__TASK DIRECTIONS__
Your answer should be the lines below from the one with "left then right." to the one with "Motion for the", both included, given again exactly and with nothing added.

__DATA BELOW__
---
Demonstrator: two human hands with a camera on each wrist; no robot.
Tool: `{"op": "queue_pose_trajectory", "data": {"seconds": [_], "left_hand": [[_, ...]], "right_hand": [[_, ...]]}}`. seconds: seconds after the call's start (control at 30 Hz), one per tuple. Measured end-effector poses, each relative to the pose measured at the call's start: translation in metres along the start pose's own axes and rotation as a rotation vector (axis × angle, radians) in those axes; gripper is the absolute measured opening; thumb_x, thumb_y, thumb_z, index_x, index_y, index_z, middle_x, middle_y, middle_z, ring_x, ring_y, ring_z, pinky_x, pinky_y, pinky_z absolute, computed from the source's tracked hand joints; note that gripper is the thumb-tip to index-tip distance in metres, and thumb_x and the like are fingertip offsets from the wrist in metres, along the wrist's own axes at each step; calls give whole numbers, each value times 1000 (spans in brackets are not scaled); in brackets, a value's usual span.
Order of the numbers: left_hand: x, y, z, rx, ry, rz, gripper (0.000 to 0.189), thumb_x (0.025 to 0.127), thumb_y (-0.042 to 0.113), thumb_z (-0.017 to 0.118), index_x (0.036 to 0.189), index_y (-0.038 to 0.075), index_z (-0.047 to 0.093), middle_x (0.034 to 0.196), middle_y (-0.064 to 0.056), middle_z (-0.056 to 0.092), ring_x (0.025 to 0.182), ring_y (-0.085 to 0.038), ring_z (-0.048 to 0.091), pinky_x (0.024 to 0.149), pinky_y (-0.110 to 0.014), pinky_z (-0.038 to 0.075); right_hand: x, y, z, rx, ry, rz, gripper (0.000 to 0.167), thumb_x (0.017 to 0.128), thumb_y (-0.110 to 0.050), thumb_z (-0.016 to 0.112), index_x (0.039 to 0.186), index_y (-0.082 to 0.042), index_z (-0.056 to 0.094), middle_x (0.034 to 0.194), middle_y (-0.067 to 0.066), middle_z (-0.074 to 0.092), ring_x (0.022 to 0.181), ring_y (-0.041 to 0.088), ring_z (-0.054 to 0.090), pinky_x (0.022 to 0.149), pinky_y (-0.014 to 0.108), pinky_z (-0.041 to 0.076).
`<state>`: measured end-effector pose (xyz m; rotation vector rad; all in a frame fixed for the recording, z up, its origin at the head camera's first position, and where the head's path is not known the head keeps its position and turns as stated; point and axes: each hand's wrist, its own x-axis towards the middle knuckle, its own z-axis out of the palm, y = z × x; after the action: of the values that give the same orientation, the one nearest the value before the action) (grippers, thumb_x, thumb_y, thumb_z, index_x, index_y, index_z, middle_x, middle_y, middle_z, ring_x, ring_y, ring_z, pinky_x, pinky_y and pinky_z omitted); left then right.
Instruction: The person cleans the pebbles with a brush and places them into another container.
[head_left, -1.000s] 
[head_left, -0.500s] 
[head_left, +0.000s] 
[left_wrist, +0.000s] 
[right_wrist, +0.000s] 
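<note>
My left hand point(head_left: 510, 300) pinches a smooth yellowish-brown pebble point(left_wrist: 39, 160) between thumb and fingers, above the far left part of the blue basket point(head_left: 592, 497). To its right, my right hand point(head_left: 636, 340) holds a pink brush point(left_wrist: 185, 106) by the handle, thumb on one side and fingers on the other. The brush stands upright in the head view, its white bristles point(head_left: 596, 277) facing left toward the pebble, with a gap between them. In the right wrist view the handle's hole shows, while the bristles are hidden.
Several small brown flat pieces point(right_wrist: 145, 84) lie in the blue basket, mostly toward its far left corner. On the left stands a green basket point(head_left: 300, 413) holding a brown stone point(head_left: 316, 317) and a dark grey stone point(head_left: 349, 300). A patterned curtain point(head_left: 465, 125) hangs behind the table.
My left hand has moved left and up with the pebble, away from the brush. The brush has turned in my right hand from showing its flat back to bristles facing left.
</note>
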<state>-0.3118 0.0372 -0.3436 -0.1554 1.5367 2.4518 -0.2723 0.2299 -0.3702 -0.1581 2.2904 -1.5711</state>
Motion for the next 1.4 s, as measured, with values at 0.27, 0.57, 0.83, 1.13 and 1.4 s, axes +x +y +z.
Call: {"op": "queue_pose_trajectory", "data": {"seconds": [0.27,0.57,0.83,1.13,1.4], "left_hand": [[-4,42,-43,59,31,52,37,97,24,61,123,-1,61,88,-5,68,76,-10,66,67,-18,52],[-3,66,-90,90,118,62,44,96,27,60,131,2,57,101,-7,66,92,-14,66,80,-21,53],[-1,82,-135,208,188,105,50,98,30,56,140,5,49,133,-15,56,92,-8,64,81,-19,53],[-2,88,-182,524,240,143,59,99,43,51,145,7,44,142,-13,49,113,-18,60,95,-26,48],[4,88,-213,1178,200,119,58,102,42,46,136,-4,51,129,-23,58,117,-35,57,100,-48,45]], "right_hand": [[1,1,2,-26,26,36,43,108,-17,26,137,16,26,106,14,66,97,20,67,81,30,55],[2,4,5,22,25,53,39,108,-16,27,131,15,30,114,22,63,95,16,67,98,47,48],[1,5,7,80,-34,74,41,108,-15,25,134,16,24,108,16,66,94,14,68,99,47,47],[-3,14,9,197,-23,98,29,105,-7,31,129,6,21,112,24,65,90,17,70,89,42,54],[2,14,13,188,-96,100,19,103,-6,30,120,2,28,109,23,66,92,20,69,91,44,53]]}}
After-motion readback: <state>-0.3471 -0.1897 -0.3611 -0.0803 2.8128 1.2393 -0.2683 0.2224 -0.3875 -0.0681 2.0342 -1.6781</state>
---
__ANSWER AREA__
`<state>`: measured end-effector pose (xyz m; rotation vector rad; all in a frame fixed for the recording, z up, its origin at the head camera's first position, and where the head's path is not known the head keeps its position and turns as stated; point and axes: each hand's wrist, its own x-axis towards the middle knuckle, its own z-axis out of the palm, y = z × x; after the action: of the values that give the same orientation, the one nearest the value before the action) (grippers, thumb_x, thumb_y, thumb_z, index_x, index_y, index_z, middle_x, middle_y, middle_z, ring_x, ring_y, ring_z, pinky_x, pinky_y and pinky_z omitted); left then right.
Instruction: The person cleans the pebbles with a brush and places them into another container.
[head_left, -1.000s] 
[head_left, -0.500s] 
[head_left, +0.000s] 
[left_wrist, +0.000s] 
[right_wrist, +0.000s] 
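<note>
My left hand point(head_left: 510, 300) pinches a smooth yellowish-brown pebble point(left_wrist: 39, 160) between thumb and fingers, above the far left part of the blue basket point(head_left: 592, 497). To its right, my right hand point(head_left: 636, 340) holds a pink brush point(left_wrist: 185, 106) by the handle, thumb on one side and fingers on the other. The brush stands upright in the head view, its white bristles point(head_left: 596, 277) facing left toward the pebble, with a gap between them. In the right wrist view the handle's hole shows, while the bristles are hidden.
Several small brown flat pieces point(right_wrist: 145, 84) lie in the blue basket, mostly toward its far left corner. On the left stands a green basket point(head_left: 300, 413) holding a brown stone point(head_left: 316, 317) and a dark grey stone point(head_left: 349, 300). A patterned curtain point(head_left: 465, 125) hangs behind the table.
My left hand has moved left and up with the pebble, away from the brush. The brush has turned in my right hand from showing its flat back to bristles facing left.
</note>
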<state>-0.3118 0.0372 -0.3436 -0.1554 1.5367 2.4518 -0.2723 0.2299 -0.3702 -0.1581 2.2904 -1.5711</state>
Motion for the next 1.4 s, as measured, with values at 0.27, 0.57, 0.83, 1.13 and 1.4 s, axes +x +y +z.

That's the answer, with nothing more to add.